Directions
Nothing outside the stretch is wanted. Repeat exactly the lines of the listing below from the one that contains "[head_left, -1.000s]" through the one that contains "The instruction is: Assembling", both ends included.

Data extracts
══════════════════════════════

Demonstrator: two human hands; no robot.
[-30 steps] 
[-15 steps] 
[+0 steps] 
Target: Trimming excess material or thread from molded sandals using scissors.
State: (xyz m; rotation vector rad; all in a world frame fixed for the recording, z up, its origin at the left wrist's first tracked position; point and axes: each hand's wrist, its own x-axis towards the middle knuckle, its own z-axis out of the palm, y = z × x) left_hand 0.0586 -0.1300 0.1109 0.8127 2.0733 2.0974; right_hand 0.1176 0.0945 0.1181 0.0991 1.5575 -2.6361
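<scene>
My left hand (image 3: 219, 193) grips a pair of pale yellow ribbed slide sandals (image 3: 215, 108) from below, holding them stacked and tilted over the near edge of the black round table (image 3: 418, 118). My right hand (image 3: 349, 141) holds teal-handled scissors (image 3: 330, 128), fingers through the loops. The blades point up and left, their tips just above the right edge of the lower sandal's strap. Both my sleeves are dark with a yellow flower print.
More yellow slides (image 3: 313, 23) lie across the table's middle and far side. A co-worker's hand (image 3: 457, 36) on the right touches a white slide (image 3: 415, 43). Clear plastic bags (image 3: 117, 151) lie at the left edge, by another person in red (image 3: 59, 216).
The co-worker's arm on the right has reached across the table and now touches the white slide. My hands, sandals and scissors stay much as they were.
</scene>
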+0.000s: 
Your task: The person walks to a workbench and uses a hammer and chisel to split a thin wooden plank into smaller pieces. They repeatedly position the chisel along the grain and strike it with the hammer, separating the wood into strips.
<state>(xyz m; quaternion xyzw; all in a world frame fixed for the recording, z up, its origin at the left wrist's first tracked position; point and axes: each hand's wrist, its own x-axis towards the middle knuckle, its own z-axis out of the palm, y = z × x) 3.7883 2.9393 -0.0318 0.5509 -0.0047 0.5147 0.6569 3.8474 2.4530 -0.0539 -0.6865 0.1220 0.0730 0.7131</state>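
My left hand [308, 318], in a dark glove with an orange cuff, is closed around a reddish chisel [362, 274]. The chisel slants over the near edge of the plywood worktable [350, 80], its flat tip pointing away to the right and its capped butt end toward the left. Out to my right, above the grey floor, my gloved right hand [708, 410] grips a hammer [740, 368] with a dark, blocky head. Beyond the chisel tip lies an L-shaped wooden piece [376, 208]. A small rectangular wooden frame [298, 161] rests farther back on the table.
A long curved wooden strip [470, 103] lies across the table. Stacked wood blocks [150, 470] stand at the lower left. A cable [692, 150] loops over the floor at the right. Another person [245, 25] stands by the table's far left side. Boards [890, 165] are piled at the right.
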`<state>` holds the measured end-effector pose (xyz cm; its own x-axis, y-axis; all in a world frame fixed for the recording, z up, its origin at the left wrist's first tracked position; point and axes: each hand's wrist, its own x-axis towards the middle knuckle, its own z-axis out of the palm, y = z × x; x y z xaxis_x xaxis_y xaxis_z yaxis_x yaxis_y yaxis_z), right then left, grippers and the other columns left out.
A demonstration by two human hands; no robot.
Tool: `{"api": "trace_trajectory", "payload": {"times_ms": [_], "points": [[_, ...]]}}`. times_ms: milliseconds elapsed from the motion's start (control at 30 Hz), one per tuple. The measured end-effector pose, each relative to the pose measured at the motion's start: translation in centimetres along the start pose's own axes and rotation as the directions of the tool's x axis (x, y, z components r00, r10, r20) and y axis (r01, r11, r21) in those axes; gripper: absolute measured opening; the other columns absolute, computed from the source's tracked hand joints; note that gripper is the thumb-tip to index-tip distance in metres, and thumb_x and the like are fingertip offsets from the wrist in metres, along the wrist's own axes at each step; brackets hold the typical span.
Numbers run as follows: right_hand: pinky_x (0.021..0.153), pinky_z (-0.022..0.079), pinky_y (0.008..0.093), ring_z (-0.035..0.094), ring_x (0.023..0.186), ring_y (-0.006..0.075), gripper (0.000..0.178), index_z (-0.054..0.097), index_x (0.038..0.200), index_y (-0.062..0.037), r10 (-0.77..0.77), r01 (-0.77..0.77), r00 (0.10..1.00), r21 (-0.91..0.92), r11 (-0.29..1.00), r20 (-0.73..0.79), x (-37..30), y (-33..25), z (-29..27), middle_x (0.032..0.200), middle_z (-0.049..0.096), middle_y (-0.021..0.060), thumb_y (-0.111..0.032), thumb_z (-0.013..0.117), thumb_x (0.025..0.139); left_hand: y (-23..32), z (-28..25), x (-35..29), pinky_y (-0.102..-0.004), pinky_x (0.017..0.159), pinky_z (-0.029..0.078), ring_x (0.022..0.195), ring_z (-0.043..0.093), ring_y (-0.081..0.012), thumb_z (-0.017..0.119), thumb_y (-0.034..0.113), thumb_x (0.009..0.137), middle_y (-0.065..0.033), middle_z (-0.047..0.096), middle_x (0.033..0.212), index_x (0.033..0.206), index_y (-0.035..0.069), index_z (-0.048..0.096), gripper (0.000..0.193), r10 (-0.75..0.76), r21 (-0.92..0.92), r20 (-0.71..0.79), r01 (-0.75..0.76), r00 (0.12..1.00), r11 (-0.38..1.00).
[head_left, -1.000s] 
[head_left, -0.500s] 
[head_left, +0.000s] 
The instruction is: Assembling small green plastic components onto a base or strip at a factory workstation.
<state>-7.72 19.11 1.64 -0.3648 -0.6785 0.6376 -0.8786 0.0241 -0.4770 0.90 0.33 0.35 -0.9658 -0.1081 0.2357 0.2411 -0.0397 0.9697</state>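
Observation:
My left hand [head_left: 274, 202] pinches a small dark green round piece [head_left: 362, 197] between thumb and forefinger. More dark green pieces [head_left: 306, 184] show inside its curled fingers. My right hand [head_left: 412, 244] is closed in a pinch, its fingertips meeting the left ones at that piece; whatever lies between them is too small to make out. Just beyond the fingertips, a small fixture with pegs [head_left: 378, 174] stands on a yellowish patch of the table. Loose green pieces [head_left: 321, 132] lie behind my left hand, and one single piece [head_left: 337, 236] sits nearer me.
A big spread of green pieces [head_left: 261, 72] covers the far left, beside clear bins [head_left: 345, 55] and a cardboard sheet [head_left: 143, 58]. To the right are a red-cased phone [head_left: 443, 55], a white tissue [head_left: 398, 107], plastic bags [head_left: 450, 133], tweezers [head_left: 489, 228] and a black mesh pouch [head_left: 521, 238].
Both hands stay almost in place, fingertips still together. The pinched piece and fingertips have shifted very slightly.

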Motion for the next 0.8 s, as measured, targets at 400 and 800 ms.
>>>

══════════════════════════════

Written response
[head_left, -1.000s] 
[head_left, -0.500s] 
[head_left, +0.000s] 
The instruction is: Assembling small green plastic components onto a base or strip at a factory workstation.

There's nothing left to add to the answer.